EXERCISE DESCRIPTION:
Look through the data below. Pick out the lines holding the string "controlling".

INFORMATION GIVEN:

▶

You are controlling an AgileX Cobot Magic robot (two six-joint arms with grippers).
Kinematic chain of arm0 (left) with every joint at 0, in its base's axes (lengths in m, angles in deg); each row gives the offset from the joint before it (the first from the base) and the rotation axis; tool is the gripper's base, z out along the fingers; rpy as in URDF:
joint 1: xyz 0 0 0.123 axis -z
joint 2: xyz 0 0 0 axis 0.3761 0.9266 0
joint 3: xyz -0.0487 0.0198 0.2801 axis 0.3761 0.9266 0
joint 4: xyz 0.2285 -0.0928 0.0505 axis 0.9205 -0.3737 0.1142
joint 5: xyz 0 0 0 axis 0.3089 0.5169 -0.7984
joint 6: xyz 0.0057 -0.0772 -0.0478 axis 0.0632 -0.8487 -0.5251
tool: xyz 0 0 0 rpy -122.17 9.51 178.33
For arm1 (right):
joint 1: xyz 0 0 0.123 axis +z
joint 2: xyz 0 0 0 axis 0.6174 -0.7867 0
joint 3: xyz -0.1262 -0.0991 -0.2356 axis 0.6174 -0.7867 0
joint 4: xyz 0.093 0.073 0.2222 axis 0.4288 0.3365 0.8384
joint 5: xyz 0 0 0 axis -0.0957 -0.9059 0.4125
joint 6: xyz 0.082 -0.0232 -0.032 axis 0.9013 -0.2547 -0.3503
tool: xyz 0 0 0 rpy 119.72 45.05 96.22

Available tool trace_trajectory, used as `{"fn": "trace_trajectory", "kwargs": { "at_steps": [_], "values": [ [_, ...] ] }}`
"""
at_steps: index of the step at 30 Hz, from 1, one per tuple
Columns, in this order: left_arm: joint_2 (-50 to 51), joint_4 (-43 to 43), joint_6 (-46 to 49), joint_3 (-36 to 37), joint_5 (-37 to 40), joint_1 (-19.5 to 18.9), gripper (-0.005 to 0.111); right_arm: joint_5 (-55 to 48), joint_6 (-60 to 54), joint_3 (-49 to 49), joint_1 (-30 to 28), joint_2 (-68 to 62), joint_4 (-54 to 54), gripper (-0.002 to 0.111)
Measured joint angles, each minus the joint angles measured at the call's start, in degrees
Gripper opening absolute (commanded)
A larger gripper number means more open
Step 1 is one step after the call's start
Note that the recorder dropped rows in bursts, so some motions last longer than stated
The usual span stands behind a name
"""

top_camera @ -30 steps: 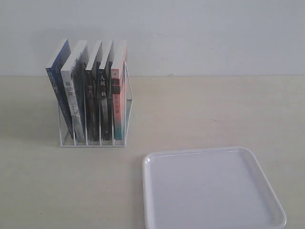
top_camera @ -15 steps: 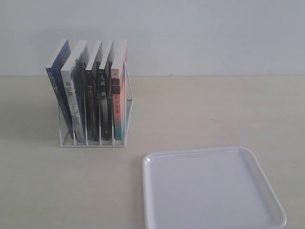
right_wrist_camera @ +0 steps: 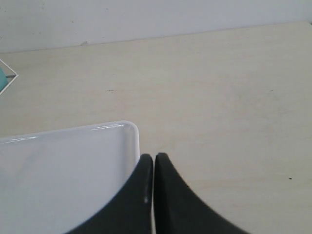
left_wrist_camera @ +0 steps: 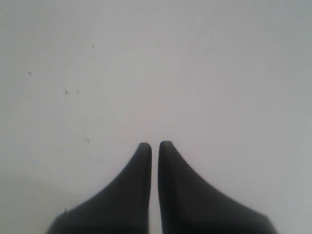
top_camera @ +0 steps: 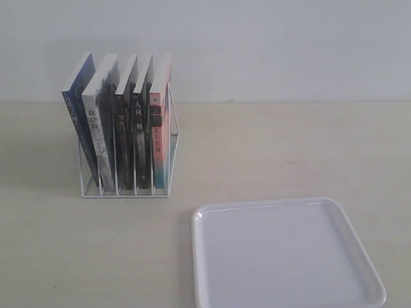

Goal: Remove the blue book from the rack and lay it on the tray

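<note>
blue book [top_camera: 78, 122] stood near-upright, spine out, in rack's [top_camera: 126, 196] far-left slot; left end effector [left_wrist_camera: 155, 146] prob nearer than right end effector [right_wrist_camera: 154, 158]; both pressed together, empty.

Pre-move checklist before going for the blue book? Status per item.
1. Blue book standing in the rack, end slot on the left: ok.
2. Tray has nothing on it: ok.
3. Left gripper open for a grasp: not ok, shut.
4. Right gripper open: not ok, shut, beside the tray's corner.
5. Left gripper lined up on the book: not ok, its camera shows only a plain surface.
</note>
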State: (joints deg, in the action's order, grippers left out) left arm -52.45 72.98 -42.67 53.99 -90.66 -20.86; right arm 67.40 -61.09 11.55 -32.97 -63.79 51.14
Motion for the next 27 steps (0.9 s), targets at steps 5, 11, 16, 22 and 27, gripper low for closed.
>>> {"fn": "trace_trajectory", "kwargs": {
  "at_steps": [5, 11, 16, 22, 27],
  "values": [
    [12.95, 18.70, -15.44, -5.06, -1.97, 0.00, 0.005, 0.00, 0.00, 0.00, 0.00, 0.00, 0.00, 0.000],
    [23.68, 27.34, -20.80, -5.78, -3.08, 0.00, 0.005, 0.00, 0.00, 0.00, 0.00, 0.00, 0.00, 0.000],
    [30.22, 30.63, -22.14, -6.00, 11.06, 0.00, 0.005, 0.00, 0.00, 0.00, 0.00, 0.00, 0.00, 0.000],
    [33.48, 33.62, -22.14, -10.76, 20.88, 1.32, 0.005, 0.00, 0.00, 0.00, 0.00, 0.00, 0.00, 0.000],
    [33.94, 30.72, -16.91, -15.34, 29.39, 7.87, 0.005, 0.00, 0.00, 0.00, 0.00, 0.00, 0.00, 0.000]
  ]
}}
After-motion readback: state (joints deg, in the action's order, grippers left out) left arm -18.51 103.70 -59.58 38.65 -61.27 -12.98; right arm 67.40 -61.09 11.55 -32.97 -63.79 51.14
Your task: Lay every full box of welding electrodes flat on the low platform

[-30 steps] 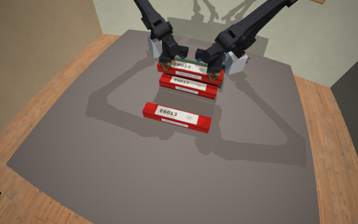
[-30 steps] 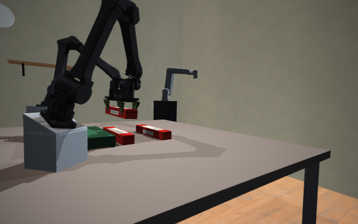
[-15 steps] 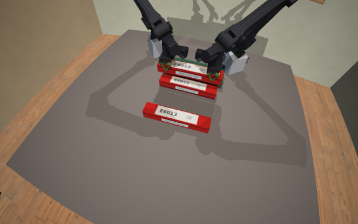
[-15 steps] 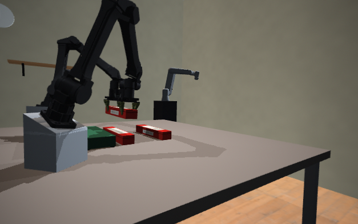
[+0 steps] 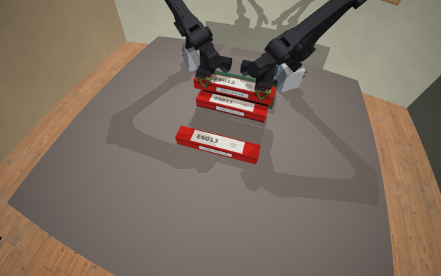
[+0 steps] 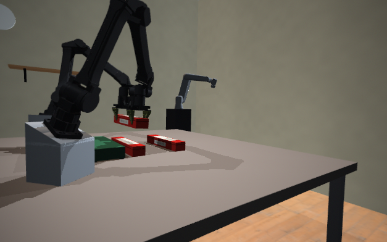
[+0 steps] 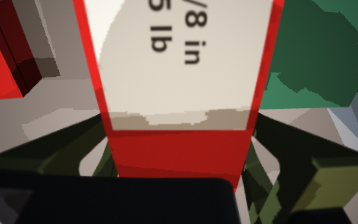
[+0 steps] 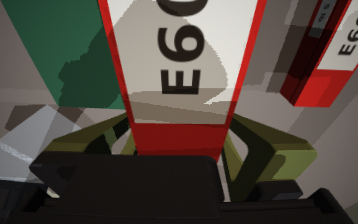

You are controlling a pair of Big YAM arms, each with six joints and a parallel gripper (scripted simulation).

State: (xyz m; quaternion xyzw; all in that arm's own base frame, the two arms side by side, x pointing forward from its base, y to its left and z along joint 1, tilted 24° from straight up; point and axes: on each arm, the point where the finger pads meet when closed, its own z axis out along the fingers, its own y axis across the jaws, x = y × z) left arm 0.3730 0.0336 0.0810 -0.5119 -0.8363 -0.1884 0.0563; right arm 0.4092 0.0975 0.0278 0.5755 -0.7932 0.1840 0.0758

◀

FINISHED EXERCISE:
You are controlling an AgileX Cobot Magic robot (two six-joint arms with grippers).
You are controlling a pair of Big YAM arms, each with six joints and a parallel gripper (scripted simulation).

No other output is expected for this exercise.